Via Integra

Fr Mark's progressive Anglo-Catholic take on European Christianity

  • This is my collection of material about the current state of the churches in Europe. I am interested in looking at how they are dealing with the pressing issues of our time: the issues of gay people and women in ministry/ leadership are particularly pressing at the moment, as is the area of declining church attendance.

    I would like to see how Europe's traditional religious institutions are coping with the new Europe currently being forged, in which public opinion and ethical attitudes are becoming inceasingly pan-European, and are evidently presenting a series of strong challenges for the churches.

Spain – church attendance

Posted by Fr Mark on August 18, 2011

Pope in Spain to boost faith as church attendances fall

 

From The Daily Telegraph, 18.8.11:

http://www.telegraph.co.uk/news/religion/8706351/Pope-in-Spain-to-boost-faith-as-church-attendances-fall.html

On his last visit to Spain Pope Benedict XVI warned of the “strong and aggressive secularism” gripping the nation as he spoke from the pulpit while inaugurating Barcelona’s Sagrada Familia last November.

 

Church officials have said this third visit to Spain – making it the country he has visited most since becoming Pontiff in April 2005 – was arranged in the belief that the nation needed “a deeper evangelisation”.

Spain is less solidly Catholic than it once was.

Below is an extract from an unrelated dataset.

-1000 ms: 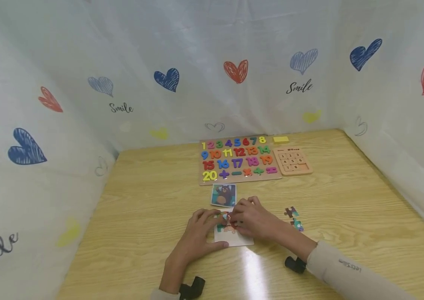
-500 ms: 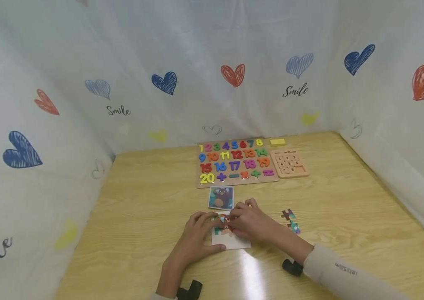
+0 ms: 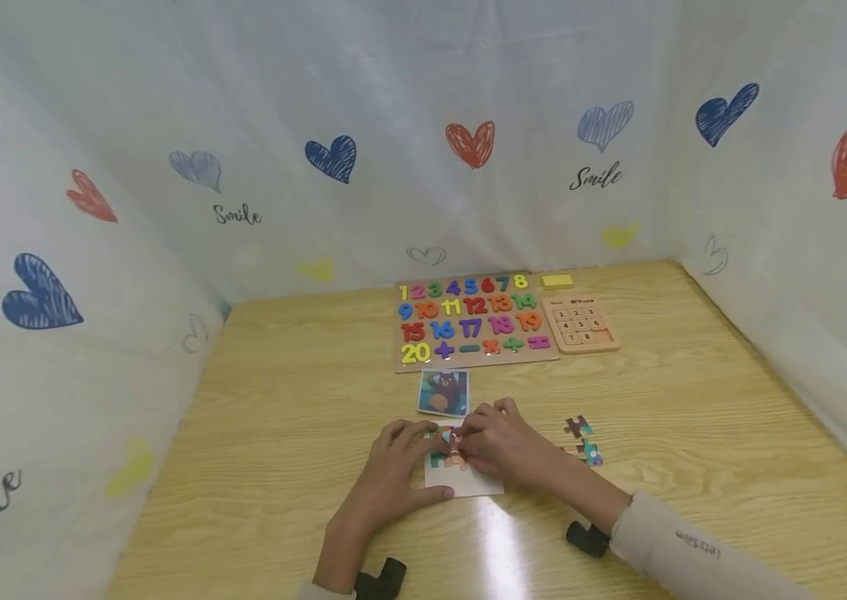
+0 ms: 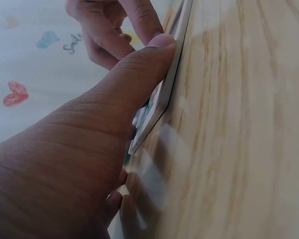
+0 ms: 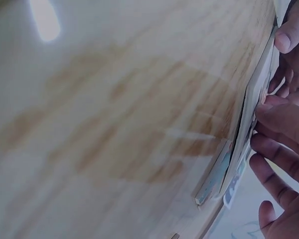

A government survey released in July found that 71.7 per cent of Spaniards declared themselves Roman Catholics, compared with 82.1 per cent in 2001.

Of those, only 13 per cent said they attended Mass regularly on Sundays, compared with 19 per cent a decade ago.

Officially a secular state since the transition to democracy following the death of dictator General Francisco France in 1975 the Church’s power and influence has steadily waned.

Under Prime Minister Jose Luis Rodriquez Zapatero, who came to power in 2004, Spain has undergone a series of reforms that have put his socialist government on a collision course with the Church.

Same sex marriages were legalised, divorce made easier and abortion laws reformed allowing women to terminate pregnancies on demand and girls aged 16 to seek abortions without needing their parents’ permission.

Religious education was taken off the curriculum, crucifixes removed from public school classrooms and a percentage of income tax diverted to the Church made optional.

The social fabric of Spain has changed to such an extent that one in three babies are now born to unmarried mothers – more than twice the number a decade ago, according to recent data published by the National Institute of Statistics.